Ostensibly, Bo is being held incommunicado while the government investigates his involvement in corruption. The real reason for his downfall: too naked display of ambition and a lack of deference to the other party elders. His championship of the songs and trappings of the Cultural Revolution era also was a slap in the face of the leadership.
It is said there are no second acts in Japanese politics, but Shinzo Abe, proved them wrong becoming prime minister of Japan once again in late December when the Liberal Democratic Party won a landslide victory in the Dec. 16 general election.

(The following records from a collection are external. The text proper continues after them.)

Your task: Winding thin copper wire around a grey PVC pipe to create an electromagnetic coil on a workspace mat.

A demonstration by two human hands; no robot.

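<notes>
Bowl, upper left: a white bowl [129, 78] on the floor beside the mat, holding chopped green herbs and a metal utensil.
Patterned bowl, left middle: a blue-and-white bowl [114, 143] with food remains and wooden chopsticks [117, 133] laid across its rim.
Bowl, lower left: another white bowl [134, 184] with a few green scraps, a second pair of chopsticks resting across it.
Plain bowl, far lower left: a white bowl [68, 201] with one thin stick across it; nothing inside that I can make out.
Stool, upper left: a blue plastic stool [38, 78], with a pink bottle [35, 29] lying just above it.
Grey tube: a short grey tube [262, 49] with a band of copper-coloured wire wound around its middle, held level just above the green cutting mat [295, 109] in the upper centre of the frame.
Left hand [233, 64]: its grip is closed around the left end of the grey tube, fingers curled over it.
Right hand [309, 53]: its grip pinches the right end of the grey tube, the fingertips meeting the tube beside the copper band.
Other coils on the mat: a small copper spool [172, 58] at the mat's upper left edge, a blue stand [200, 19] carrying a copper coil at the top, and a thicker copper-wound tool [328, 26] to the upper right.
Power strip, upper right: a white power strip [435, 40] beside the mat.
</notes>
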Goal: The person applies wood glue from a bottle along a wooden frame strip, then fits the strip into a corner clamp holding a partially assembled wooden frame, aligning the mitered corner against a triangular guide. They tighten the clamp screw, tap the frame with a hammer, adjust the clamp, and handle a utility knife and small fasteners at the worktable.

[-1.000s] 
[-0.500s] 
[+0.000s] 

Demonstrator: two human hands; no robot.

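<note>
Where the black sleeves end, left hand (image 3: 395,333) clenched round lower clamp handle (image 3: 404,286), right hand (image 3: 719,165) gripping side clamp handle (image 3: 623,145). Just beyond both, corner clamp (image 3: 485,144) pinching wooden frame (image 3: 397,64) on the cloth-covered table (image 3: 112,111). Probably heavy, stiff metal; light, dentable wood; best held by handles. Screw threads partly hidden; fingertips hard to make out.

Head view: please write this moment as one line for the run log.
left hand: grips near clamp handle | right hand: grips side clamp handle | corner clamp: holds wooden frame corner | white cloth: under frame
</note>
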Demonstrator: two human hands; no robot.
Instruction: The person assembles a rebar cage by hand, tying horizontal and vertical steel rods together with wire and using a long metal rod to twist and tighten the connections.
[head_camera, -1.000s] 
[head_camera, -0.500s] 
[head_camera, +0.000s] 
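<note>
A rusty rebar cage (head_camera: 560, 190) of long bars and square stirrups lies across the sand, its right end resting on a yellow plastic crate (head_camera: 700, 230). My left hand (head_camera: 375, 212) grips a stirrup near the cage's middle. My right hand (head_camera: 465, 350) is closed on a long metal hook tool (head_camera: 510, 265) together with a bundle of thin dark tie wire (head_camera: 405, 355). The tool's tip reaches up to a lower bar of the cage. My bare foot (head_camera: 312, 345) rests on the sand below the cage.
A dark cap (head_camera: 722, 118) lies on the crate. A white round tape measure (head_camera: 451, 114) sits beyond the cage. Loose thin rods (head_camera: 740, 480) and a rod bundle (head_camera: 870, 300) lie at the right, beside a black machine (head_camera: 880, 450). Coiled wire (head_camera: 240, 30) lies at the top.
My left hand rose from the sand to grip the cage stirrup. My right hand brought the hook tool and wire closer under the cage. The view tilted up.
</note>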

Abe served for about one year from 2006-2007, but his first term was not much of a success. He was criticized for putting his conservative hobby horses, such as amending the constitution to eliminate or alter its no-war clause over bread and butter matters. He then resigned for ill health setting off a series of one-year premier.
He seems to have taken criticism to heart, as he and his party put reinvigorating the nation’s sputtering economy (Japan officially entered a recessions shortly before the voting) on the front burner with a program of public spending and mild inflation, while downplaying the conservative stuff.

The most important Park in South Korea this year was not Park Geun-hye, the new president, but Park Jae-sang, the rapper who goes by the stage name of Psy. He and his “Gangnam Style” performances took the world by storm making himself a multimillionaire in the process.
As of the end of the year his act had receives a billion hits on YouTube, the most in the short history of the new medium and about one in every seven people on the planet. In some ways he was the world’s first entertainer to hit it really big almost exclusively on social media and online advertisements. It also underscores the enduring popularity of Korean popular culture.

By the way, the “gang” in Gangnum has nothing to do with thugs. Gangnum is a fashionable district of Seoul, and presumably inspires the “style” in Gangnum Style.
Love him or hate him, one has to take one’s hat off to an octogenarian who can still influence world events. Shintaro Ishihara almost single handedly vaulted the Japanese territorial dispute with China over a set of unpopulated islands in the East China Sea into a serious confrontation.

He did this by declaring that Tokyo would buy the Senkaku islands from their private owner. That forced the government of former PM Yoshihiko Noda to nationalize them. That in turn set off anti-Japanese demonstrations in China and provocations at sea  that continue to percolate and will likely be an important test for the new government in 2013.
Indeed, 2012 was notable for escalating maritime disputes. For the first time in memory all of the disputes were on the boil in the same year, from the Spratlys in the South China Sea to the Dokdo in the Sea of Japan, where South Korea’s incumbent president Lee Myung-bak irritated Tokyo by personally visiting the rocks.

Ishihara resigned as governor of Tokyo in October and was made the leader of a new “third force” conservative party founded by Osaka Mayor Toru Hashimoto this year. It won 51 seats on its first national election but failed to make much of an impact outside of its Osaka base despite Ishihara’s presence at the head of the ticket.